In October 2014, Mark Zuckerberg visited Chandauli, a village near Alwar in Rajasthan as part of his vision to get one billion Indian users connect to Facebook. Back then India’s telecom networks were mostly supporting 2G voice telephony and access to Facebook was limited only to the urban users with 3G or wired broadband services.
Zuckerberg’s India visit was basically to launch a controversial programme called Free Basics under its Internet.org platform, which on the face of it promised free Internet access, but in reality, it was a project aimed at promoting Facebook usage. “Because India has embraced science, research and development, the benefits of bringing connectivity to India are going to be profound. When you bring the Internet to India, you are empowering people to build tools that can really benefit the world,” Zuckerberg had said at a press conference in New Delhi.
₹43,574-crore ‘like’: Facebook picks 9.99 per cent in Jio PlatformsLargest investment for a minority stake by a technology firm
The promise of giving free Internet access to a digitally starved nation sounded too good. Zuckerberg’s premise was that by offering free Internet it could create a walled garden of select applications including Facebook. From 200 million users in India, it could become a synonym for Internet services for a billion Indians.
Chris Daniels, then vice-president of Internet.org at Facebook told Business Line in an interview in 2015 explained the project by saying “The biggest challenges are affordability and awareness. On affordability, people can’t simply afford the Internet, they can’t afford the data charges. On awareness, people don’t understand why it is valuable. So providing free basic services will add value to their lives and opens a gateway of opportunities.” Daniels made multiple trips to India to convince stakeholders about the project. Facebook partnered Anil Ambani’s Reliance Communications to do a pilot. In 2015, Zuckerberg invited Prime Minister Narendra Modi to Facebook campus in Menlo Park. On the sidelines of this meeting. Zuckerberg told a group of Indian reporters that his entire objective was to connect the unconnected Indians. “We have this great example of the Indian mathematician Srinivas Ramanujan who had just one math text book. What if he had access to the Internet? What if there are other Ramanujans out there who still do not have the Internet,” he said.
However, the programme was seen to be against the principles of net neutrality because it allowed free access to only specific web sites. In 2016, the Telecom Regulatory Authority of India shut down the ambitious project TRAI said that operators cannot “charge discriminatory tariffs on the basis of content”, or sign contracts with anyone that result in such discriminatory data tariffs with immediate effect, and will impose fines of Rs 50,000 rupees a day if the regulations are broken.
Then in 2017 Facebook launched a programme called Express WiFi in non-urban areas. Facebook had partnered with 500 local entrepreneurs who sold WiFi services through vouchers that were priced ranging ₹10-20 for a day or ₹200-300 for a month. “We are not looking at making any revenue from this initiative. Our mission is to serve the underserved and underconnected and by charging users for the service, we are ensuring that it is a sustainable effort at an extremely affordable cost for the consumers,” Munish Seth, then Head of Connectivity Solutions, Facebook Asia Pacific, had told BusinessLine in an interview in May 2017. Seth subsequently exited the company and there has been no update on this service although the website shows active services in multiple regions in India.
While projects like Free Basics was a non-starter, the real impetus came when Reliance Jio launched cheap 4G data services across the country. India’s data consumption in 2019 grew by 47 per cent year on year, out of which 4G contributed to a whopping 96 per cent. Each smartphone user consumed 11.2GB of data each month, according to a study by Nokia.

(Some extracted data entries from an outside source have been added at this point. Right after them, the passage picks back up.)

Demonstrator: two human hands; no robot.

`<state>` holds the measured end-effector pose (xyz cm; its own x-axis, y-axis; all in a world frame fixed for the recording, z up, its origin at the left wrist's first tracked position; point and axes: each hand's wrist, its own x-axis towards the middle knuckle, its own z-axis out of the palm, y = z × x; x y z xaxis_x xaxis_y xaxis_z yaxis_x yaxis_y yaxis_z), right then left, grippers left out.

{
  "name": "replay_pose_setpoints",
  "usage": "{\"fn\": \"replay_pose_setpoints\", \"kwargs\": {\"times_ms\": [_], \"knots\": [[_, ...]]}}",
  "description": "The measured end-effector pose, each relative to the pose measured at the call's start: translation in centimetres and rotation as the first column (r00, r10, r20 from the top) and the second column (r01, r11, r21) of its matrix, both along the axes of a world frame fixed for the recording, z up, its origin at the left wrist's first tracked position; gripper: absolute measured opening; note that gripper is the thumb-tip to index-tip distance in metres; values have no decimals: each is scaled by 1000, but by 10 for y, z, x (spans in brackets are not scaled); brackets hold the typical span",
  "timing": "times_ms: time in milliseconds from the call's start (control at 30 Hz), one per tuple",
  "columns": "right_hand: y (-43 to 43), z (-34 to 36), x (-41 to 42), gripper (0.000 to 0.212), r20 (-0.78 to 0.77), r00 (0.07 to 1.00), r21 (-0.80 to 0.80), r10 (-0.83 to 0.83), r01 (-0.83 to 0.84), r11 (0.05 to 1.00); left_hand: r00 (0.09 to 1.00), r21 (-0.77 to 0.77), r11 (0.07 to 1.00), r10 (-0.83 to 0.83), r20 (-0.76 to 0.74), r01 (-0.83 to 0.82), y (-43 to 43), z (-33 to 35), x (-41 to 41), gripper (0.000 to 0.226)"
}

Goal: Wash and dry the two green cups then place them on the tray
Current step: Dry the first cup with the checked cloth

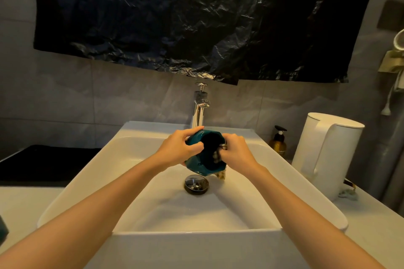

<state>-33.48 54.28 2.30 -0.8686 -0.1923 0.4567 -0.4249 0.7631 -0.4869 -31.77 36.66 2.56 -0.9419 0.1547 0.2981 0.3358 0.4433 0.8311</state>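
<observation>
Cup: a green cup [195,166] tipped on its side, mouth towards the viewer, held above the white sink [196,214] just over the drain [196,184].
Left hand: the left hand [178,148] grips the cup's outer wall, thumb at the rim.
Right hand: the right hand [237,152], fingers curled, pinches a checked cloth [220,174] at the cup's mouth.
Behind: a chrome faucet [200,111].
Right: a white kettle [328,155] on the counter.
</observation>
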Motion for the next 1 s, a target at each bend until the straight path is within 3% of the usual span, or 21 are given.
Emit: {"fn": "replay_pose_setpoints", "kwargs": {"times_ms": [167, 267, 333, 500, 667, 833, 933, 1000], "knots": [[3, 3, -1, 21, -173, 976, 169, -132, 161, 972, 996, 10, 998, -66, 65, 65, 3, 3, 0, 50], [0, 9, 3, 34, -219, 958, 402, -186, 263, 877, 997, -73, 996, -56, 56, 60, 4, 3, 2, 50], [-1, 9, 5, 35, -202, 964, 440, -173, 247, 863, 998, -111, 992, -48, 41, 52, 3, 3, 2, 50], [2, 4, 2, 21, -117, 993, 200, -35, 58, 978, 993, -115, 990, -72, 94, 82, 2, 4, 3, 50], [2, 7, 0, 30, -164, 982, 337, -93, 144, 930, 986, -79, 994, -64, 156, 77, 6, 2, 3, 46], [-1, -2, 4, 38, 144, 983, 106, 117, -133, 985, 983, -49, 999, -2, 182, 12, 0, 1, 1, 46], [-5, 2, 8, 43, 305, 928, -51, 215, -209, 976, 984, -35, 999, 21, 178, -14, -3, 2, -1, 46], [-2, 4, 8, 50, 380, 893, -64, 241, -234, 970, 983, -47, 999, 27, 180, -19, -4, 1, -1, 45]]}}
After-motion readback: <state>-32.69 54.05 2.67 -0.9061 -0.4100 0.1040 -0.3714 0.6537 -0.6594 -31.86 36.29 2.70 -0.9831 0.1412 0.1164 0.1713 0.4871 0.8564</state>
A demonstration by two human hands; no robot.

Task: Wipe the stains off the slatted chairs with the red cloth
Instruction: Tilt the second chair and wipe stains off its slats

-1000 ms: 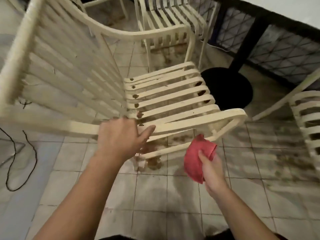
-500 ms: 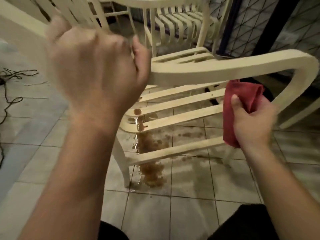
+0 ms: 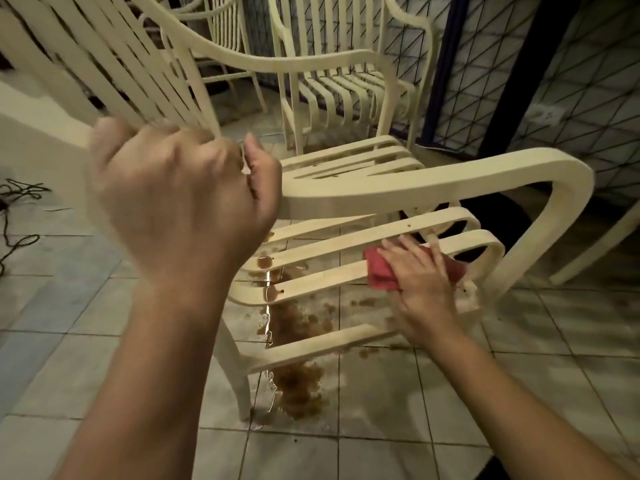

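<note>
**A:** Where do we have our left hand [image 3: 180, 202]?

**B:** We've got it curled tight round the near armrest [image 3: 415, 188] of the closest chair [image 3: 239, 375]. It is close to the camera and a little blurred.

**A:** And our right hand [image 3: 419, 271]?

**B:** It is low on the seat slats [image 3: 329, 249], with the fingers laid fairly flat over the red cloth [image 3: 379, 275]. We're pressing the cloth against the front slats, near their right-hand curve. We can't see where the thumb lies.

**A:** Where do we see the stains [image 3: 265, 262]?

**B:** There are brown blobs at the left ends of two slats, well apart from the cloth. Beneath them a brown puddle [image 3: 298, 386] spreads across the tiled floor [image 3: 381, 393] beside the chair's leg.

**A:** What else do we see?

**B:** A second slatted chair [image 3: 349, 88] stands behind ours, near a mesh fence [image 3: 588, 81]. At the far left a dark cable [image 3: 20, 192] lies on the floor.
</note>
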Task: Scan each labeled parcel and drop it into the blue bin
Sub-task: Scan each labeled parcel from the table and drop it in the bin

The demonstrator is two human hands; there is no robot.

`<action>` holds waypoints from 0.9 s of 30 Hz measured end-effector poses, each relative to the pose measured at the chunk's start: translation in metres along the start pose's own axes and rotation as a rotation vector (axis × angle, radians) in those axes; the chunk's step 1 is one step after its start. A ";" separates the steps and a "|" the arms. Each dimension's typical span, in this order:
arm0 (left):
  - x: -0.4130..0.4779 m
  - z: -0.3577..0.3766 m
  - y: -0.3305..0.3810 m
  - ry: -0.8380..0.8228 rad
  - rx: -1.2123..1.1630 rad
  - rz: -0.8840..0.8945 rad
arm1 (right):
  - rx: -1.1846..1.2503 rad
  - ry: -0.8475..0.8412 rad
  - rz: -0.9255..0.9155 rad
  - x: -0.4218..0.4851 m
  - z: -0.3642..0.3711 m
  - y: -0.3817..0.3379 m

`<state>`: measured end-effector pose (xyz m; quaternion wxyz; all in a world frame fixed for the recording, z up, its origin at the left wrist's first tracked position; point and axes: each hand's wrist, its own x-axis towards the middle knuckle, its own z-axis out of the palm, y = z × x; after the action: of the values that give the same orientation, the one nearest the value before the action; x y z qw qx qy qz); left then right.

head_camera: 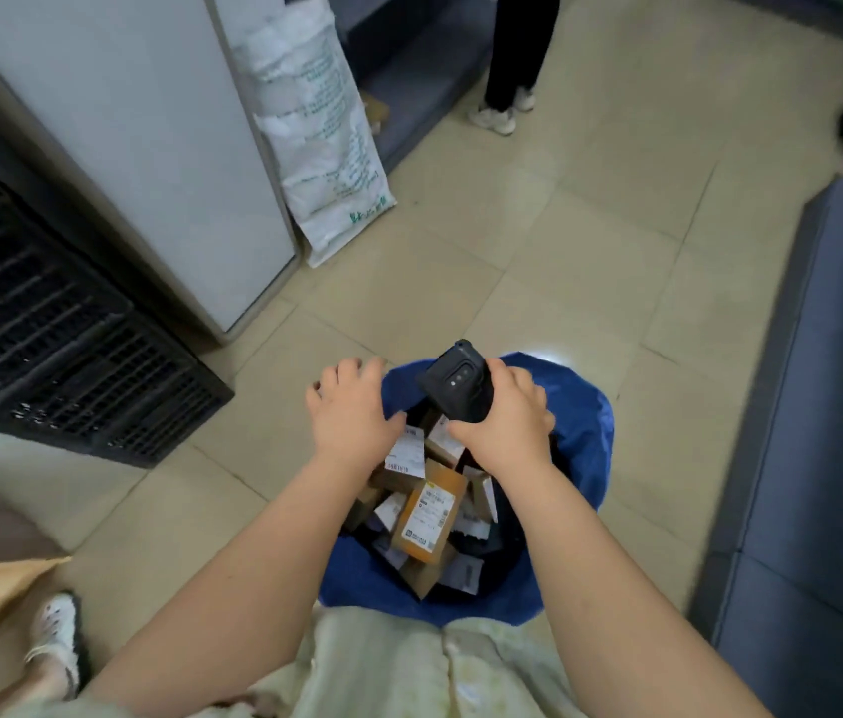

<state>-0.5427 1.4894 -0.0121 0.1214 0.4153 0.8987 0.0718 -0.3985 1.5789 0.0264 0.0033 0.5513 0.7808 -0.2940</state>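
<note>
The blue bin (582, 448) stands on the tiled floor right in front of me, holding several labeled cardboard parcels (427, 515). My right hand (504, 422) grips a black handheld scanner (455, 380) over the bin's far side, its top pointing away from me. My left hand (349, 406) hovers over the bin's left rim with its fingers spread and relaxed, holding nothing. A white-labeled parcel (406, 453) lies just below its thumb.
A black slatted crate (56, 355) sits on the floor at left beside a white cabinet (139, 147). A white woven sack (326, 132) leans against it. Another person's legs (515, 54) stand at the back. A dark grey platform (823, 406) runs along the right.
</note>
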 end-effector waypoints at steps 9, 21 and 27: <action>-0.066 -0.054 0.018 0.272 -0.120 -0.292 | -0.046 -0.012 -0.344 -0.028 -0.043 -0.013; -0.235 -0.060 0.030 0.493 -0.177 -0.781 | -0.100 -0.227 -0.857 -0.128 -0.052 0.010; -0.347 -0.052 0.018 0.551 -0.188 -1.061 | -0.167 -0.355 -1.090 -0.198 -0.027 0.002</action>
<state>-0.3268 1.2349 0.0971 -0.0605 -0.1360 0.9713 0.1854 -0.3104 1.4215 0.1129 0.0258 0.0095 0.9600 -0.2787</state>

“India is a special country for us,” says Facebook on Jio deal
The Rs 43,574 crore deal with Reliance Jio is a culmination of what Zuckerberg has been wanting to do- to get a piece of the growing data usage in India with Facebook at the forefront. “India is in the midst of one of the most dynamic social and economic transformations the world has ever seen, driven by the rapid adoption of digital technologies. India is a special country for us. Over the years, Facebook has invested in India to connect people and help businesses launch and grow,” Facebook said in a post.
But will it succeed this time? Zuckerberg must be hoping to gain mileage by partnering Mukesh Ambani, one of the most influential and successful businessmen in the country. The stake sale will allow Ambani to reduce debt at a time when his petroleum business is going through uncertainty with oil price crashing. The additional funding will position Reliance Jio to invest in 4G and 5G networks at a time when rival operators are struggling to survive.
The deal comes at a time when Facebook as a social media platform is under attack for not protecting user privacy. The popular messaging app WhatsApp is also facing heat over fake news. Its efforts to launch a payment application in India is yet to bear fruit. With Ambani’s backing, some of these regulatory challenges could also be resolved.